Restate word for word only the lines running from the one with "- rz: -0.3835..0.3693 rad" to the end of the data, both ends included. Omit any pictures.

**COLLECTED DATA:**
* * * *

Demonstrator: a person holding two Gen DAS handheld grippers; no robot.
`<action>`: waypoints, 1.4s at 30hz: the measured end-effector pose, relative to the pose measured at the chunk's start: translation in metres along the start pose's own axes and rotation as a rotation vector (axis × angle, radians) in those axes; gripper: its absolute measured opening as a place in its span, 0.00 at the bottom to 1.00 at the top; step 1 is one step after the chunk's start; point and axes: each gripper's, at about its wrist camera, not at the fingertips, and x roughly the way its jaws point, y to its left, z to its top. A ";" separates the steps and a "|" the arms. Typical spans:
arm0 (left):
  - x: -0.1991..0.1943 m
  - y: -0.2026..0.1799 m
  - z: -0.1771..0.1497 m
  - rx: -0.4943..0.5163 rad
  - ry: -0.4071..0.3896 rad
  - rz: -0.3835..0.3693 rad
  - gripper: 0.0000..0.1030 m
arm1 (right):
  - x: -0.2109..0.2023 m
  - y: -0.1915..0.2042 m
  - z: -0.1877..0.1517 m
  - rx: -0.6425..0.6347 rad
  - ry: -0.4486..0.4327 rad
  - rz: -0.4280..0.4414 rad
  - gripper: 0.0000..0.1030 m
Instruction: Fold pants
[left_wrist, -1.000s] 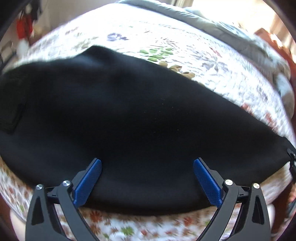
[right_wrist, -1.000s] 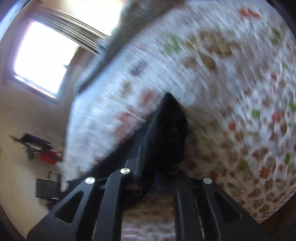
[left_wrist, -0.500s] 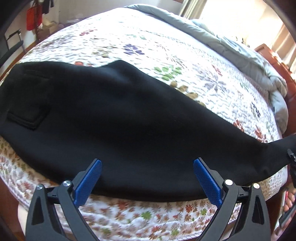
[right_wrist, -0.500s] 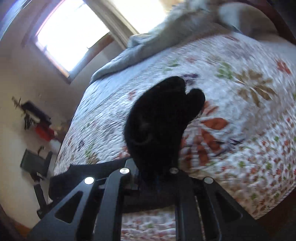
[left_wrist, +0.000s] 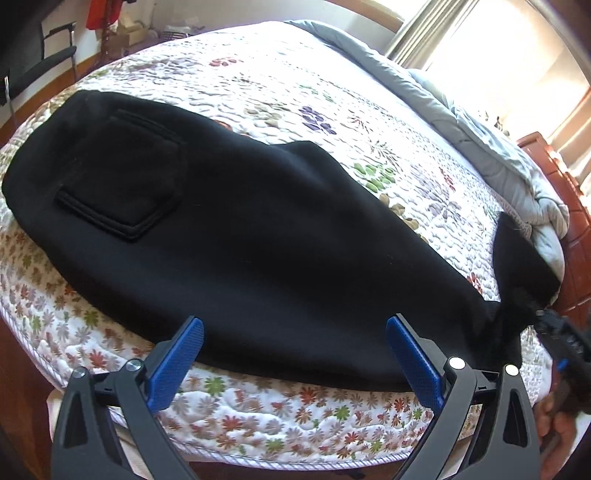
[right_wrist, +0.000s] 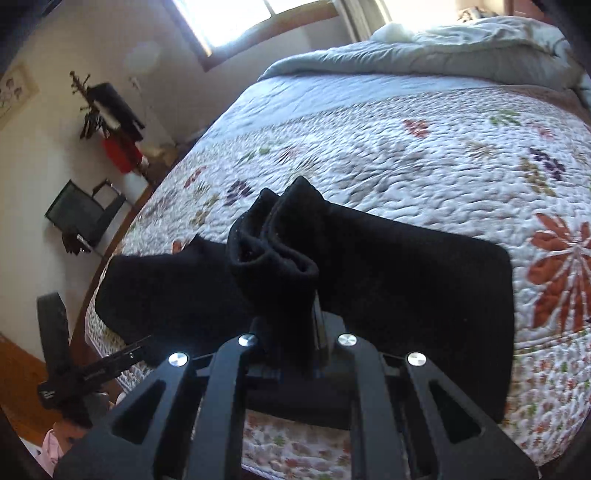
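My right hand-held gripper (right_wrist: 295, 325) is clamped narrow on the bunched hem end of the black pants (left_wrist: 258, 236), and from its own camera I see the cuff (right_wrist: 273, 240) standing up out of the closed jaws in thick folds, raised off the bed. From my left camera that same end shows at the far right edge, lifted and twisted above the quilt (left_wrist: 258, 85), with the right tool and a bit of the holding hand (left_wrist: 557, 424) below it. My left hand-held gripper (left_wrist: 295, 354) stands wide, its blue pads (left_wrist: 177, 365) spread apart and gripping nothing, hovering at the near long edge of the pants. The pants lie stretched along the near side of the bed, folded lengthwise leg on leg, with the back pocket (left_wrist: 122, 184) uppermost toward the left. A rumpled grey duvet (left_wrist: 461, 122) is heaped along the far side of the floral quilt, beside the window.
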 end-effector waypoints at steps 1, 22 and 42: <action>-0.002 0.002 0.000 -0.004 -0.001 -0.003 0.96 | 0.008 0.008 -0.002 -0.014 0.017 0.012 0.10; 0.011 0.017 0.004 -0.082 0.092 -0.087 0.96 | 0.062 0.054 -0.049 -0.024 0.239 0.359 0.57; 0.066 -0.052 0.007 0.050 0.205 0.023 0.93 | -0.027 -0.065 -0.060 0.118 0.023 0.147 0.63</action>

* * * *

**SOLUTION TO THIS TASK:**
  - rz: -0.3835..0.3693 rad
  - gripper: 0.0000..0.1030 m
arm1 (right):
  - x: -0.2109..0.2023 m
  - y: -0.1915..0.2042 m
  - z: -0.1877..0.1517 m
  - rx: -0.6425..0.6347 rad
  - ry: -0.4486..0.4327 rad
  - rz: -0.4280..0.4414 rad
  - gripper: 0.0000..0.1030 m
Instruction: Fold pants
[left_wrist, -1.000s] 
[right_wrist, -1.000s] 
[left_wrist, -0.500s] 
[right_wrist, -0.500s] 
[left_wrist, +0.000s] 
[right_wrist, +0.000s] 
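My right hand-held gripper (right_wrist: 295, 325) is clamped narrow on the bunched hem end of the black pants (left_wrist: 258, 236), and from its own camera I see the cuff (right_wrist: 273, 240) standing up out of the closed jaws in thick folds, raised off the bed. From my left camera that same end shows at the far right edge, lifted and twisted above the quilt (left_wrist: 258, 85), with the right tool and a bit of the holding hand (left_wrist: 557, 424) below it. My left hand-held gripper (left_wrist: 295, 354) stands wide, its blue pads (left_wrist: 177, 365) spread apart and gripping nothing, hovering at the near long edge of the pants. The pants lie stretched along the near side of the bed, folded lengthwise leg on leg, with the back pocket (left_wrist: 122, 184) uppermost toward the left. A rumpled grey duvet (left_wrist: 461, 122) is heaped along the far side of the floral quilt, beside the window.
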 end-effector waypoints at steps 1, 22 and 42: <action>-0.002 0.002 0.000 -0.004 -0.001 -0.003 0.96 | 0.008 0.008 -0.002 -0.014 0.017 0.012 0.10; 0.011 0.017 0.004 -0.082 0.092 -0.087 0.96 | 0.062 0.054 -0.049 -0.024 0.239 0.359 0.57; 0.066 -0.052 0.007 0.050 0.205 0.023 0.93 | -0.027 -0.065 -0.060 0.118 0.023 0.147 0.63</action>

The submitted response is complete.